*TASK DIRECTIONS*
Look through the lines below and extract any with the word "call".

*INPUT DATA*
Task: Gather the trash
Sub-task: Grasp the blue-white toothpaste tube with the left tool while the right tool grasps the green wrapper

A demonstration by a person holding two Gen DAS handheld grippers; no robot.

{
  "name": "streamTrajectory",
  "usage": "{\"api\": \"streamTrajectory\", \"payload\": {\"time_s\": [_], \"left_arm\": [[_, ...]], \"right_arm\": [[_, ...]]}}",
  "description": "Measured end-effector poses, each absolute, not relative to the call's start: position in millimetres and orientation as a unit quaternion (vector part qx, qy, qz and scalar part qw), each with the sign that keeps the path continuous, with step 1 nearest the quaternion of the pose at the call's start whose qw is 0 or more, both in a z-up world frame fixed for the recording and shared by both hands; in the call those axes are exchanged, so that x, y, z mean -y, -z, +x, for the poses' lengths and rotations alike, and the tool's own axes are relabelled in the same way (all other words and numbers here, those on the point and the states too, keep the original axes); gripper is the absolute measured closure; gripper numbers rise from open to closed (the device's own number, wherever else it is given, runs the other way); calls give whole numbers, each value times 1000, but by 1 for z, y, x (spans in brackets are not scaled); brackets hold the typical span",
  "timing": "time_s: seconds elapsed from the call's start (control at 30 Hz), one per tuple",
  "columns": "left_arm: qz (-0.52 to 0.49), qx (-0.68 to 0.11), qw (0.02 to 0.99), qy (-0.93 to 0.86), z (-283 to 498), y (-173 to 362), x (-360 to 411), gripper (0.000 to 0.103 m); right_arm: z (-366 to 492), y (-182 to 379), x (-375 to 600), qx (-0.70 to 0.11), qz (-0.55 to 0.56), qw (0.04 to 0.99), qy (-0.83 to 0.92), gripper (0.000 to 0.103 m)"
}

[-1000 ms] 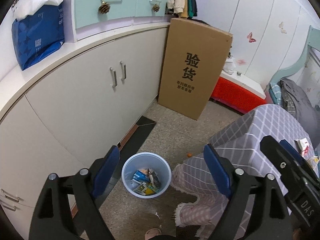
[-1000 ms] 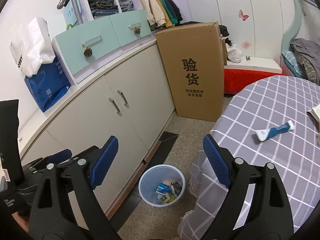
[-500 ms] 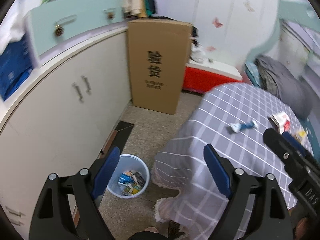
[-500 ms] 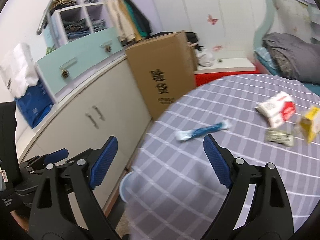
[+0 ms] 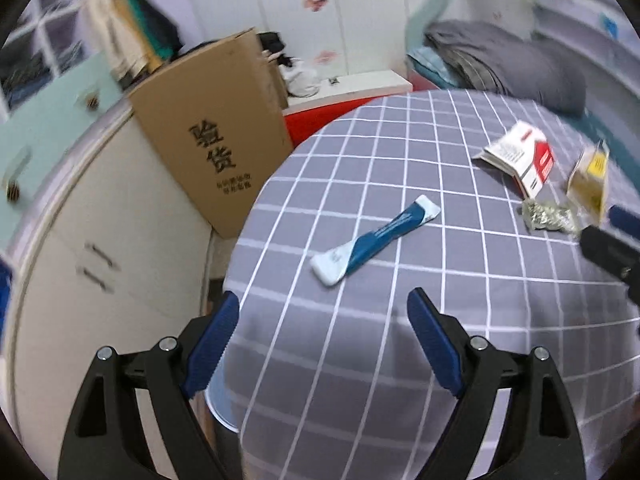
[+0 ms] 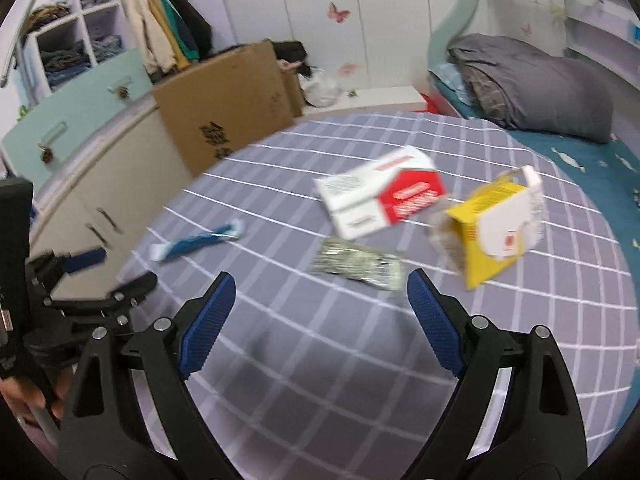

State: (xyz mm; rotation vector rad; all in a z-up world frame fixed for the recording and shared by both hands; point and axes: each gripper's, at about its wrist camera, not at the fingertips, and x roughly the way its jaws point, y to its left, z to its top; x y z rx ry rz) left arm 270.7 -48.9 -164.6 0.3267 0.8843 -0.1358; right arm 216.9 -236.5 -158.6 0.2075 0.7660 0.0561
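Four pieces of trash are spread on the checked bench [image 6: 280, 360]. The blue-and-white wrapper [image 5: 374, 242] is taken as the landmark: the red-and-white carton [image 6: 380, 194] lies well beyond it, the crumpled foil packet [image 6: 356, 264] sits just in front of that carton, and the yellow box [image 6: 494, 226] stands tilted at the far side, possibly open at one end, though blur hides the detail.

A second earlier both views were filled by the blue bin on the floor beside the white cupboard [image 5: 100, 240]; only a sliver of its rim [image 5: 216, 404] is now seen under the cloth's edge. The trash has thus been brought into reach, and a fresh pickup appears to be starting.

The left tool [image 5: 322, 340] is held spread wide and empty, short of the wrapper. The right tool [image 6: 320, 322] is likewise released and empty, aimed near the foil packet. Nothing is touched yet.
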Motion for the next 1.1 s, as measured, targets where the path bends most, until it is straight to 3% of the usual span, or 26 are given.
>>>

*EXERCISE OUTPUT*
  "description": "Measured end-effector poses, each absolute, not relative to the call's start: position in millimetres and orientation as a unit quaternion (vector part qx, qy, qz and scalar part qw), each with the sign that keeps the path continuous, with step 1 nearest the quaternion of the pose at the call's start whose qw is 0 or more, both in a z-up world frame fixed for the recording and shared by both hands; in the call those axes are exchanged, so that x, y, z mean -y, -z, +x, for the poses' lengths and rotations alike, and the tool's own axes are relabelled in the same way (all other words and numbers here, those on the point and the states too, keep the original axes); gripper is the absolute measured closure; gripper numbers rise from open to closed (the device's own number, wherever else it is given, runs the other way); calls give whole numbers, each value times 1000, but by 1 for z, y, x (spans in brackets are not scaled); brackets hold the typical span",
  "timing": "time_s: seconds elapsed from the call's start (control at 30 Hz), one per tuple",

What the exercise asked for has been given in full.